WORK TO BE COMPLETED: Among the lines below, restate word for word only those from the line with "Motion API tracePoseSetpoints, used" through the line with "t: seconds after", with both end lines kept.

PROVIDED RECORDS:
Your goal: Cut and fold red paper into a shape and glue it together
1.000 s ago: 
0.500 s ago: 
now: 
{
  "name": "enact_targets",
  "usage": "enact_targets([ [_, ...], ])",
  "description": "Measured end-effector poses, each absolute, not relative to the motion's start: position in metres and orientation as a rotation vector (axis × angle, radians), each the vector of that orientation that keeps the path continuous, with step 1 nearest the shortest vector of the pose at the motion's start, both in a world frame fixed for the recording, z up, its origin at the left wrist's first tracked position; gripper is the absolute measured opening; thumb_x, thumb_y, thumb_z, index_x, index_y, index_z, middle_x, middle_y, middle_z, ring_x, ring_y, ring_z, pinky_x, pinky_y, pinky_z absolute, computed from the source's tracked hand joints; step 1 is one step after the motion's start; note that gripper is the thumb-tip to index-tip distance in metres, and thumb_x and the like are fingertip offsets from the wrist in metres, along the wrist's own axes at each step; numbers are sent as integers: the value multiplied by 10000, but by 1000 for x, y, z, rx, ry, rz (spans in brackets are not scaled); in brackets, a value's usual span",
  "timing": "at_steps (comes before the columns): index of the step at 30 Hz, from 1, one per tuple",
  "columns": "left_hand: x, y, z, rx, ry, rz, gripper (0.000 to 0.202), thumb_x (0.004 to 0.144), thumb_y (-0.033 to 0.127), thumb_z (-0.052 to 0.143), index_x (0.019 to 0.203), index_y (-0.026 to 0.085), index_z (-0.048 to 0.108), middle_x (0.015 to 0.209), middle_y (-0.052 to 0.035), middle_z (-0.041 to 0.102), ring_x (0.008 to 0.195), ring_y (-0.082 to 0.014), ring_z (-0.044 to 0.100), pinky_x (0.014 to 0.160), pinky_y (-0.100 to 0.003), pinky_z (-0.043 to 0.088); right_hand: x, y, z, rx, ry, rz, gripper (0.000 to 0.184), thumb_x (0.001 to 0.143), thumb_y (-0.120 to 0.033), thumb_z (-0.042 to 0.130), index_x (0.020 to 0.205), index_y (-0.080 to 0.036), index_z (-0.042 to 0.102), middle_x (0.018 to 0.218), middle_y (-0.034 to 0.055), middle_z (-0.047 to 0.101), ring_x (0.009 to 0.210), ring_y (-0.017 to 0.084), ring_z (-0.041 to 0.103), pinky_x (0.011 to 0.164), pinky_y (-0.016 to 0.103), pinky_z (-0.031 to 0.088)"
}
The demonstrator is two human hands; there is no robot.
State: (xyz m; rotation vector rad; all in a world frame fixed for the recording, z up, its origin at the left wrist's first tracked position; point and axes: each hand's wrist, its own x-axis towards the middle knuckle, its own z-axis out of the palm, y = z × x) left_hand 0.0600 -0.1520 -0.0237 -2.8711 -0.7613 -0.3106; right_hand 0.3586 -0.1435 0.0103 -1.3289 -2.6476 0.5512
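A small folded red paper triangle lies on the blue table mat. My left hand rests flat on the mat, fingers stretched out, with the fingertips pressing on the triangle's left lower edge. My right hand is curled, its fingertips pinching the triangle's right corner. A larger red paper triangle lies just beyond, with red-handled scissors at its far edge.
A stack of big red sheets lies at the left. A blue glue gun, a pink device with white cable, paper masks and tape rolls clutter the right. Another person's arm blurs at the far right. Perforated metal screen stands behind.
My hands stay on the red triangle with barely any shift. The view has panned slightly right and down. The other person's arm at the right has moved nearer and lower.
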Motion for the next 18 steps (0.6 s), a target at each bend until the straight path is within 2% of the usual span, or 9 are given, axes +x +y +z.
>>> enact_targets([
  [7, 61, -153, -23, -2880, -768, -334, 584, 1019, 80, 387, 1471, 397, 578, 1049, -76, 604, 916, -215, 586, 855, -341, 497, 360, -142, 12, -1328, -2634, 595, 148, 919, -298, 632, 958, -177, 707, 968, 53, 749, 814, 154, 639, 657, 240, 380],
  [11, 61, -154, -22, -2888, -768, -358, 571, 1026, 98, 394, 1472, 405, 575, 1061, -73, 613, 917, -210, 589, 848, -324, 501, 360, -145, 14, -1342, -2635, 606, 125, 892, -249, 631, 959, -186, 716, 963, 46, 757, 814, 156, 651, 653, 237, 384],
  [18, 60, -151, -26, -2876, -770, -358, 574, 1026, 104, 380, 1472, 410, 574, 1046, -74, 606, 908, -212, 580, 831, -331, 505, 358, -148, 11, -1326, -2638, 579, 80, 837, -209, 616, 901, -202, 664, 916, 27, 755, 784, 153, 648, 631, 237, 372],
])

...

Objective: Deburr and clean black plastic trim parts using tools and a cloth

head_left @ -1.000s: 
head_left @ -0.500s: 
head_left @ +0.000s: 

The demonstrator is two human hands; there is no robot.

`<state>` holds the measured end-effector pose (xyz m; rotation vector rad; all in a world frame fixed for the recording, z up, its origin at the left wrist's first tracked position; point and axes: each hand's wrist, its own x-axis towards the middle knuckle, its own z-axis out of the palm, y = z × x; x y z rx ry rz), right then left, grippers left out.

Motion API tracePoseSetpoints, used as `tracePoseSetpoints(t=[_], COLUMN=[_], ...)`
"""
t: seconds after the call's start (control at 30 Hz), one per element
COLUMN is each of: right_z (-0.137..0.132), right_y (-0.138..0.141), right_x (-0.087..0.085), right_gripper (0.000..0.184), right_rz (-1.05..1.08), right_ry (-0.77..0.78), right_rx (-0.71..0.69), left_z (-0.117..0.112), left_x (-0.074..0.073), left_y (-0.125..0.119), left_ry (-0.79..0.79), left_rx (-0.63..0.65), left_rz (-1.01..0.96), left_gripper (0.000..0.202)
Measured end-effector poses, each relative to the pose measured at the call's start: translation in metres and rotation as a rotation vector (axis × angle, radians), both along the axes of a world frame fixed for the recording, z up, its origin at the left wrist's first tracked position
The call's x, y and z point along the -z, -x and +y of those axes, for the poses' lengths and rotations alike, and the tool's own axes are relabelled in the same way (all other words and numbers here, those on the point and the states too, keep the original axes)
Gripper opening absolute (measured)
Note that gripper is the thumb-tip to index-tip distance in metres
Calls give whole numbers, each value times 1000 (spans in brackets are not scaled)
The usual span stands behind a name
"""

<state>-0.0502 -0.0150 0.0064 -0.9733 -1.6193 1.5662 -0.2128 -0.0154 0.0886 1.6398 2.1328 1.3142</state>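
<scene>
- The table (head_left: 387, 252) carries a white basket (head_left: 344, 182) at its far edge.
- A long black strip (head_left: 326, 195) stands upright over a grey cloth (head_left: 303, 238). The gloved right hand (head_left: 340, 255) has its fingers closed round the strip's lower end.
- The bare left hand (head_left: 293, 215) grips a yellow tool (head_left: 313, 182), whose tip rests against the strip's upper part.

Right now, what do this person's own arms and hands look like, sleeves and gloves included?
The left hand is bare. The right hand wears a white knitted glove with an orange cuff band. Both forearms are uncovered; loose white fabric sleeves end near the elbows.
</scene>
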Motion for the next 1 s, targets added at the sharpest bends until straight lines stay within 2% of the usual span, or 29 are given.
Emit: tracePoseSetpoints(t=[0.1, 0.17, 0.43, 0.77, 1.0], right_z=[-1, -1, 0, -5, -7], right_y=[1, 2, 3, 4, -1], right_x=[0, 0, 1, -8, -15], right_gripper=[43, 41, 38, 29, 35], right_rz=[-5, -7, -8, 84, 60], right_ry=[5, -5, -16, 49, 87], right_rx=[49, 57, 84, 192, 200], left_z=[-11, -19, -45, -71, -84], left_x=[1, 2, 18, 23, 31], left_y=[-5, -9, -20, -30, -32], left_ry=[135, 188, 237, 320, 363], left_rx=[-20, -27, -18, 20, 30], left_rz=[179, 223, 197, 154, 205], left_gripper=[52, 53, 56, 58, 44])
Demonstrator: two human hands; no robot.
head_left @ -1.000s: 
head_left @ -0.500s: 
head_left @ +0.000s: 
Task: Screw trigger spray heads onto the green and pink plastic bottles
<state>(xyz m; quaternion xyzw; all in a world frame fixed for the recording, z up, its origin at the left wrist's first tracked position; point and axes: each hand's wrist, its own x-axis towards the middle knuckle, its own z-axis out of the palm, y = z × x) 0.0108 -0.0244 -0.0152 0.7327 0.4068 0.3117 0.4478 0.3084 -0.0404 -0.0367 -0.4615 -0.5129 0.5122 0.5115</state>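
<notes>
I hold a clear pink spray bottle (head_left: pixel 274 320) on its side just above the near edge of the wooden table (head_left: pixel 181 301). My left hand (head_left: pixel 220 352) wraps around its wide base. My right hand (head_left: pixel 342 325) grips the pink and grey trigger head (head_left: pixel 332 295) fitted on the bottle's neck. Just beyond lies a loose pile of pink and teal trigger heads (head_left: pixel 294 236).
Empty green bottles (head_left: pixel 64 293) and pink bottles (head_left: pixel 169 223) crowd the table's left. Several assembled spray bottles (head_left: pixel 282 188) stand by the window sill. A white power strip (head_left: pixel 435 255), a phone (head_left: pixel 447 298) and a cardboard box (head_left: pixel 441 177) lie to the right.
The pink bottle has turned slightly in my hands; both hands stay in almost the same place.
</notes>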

SOLUTION TO THE PROBLEM:
Motion API tracePoseSetpoints, used as `tracePoseSetpoints(t=[_], COLUMN=[_], ...)`
"""
t: seconds after the call's start (control at 30 Hz), one per element

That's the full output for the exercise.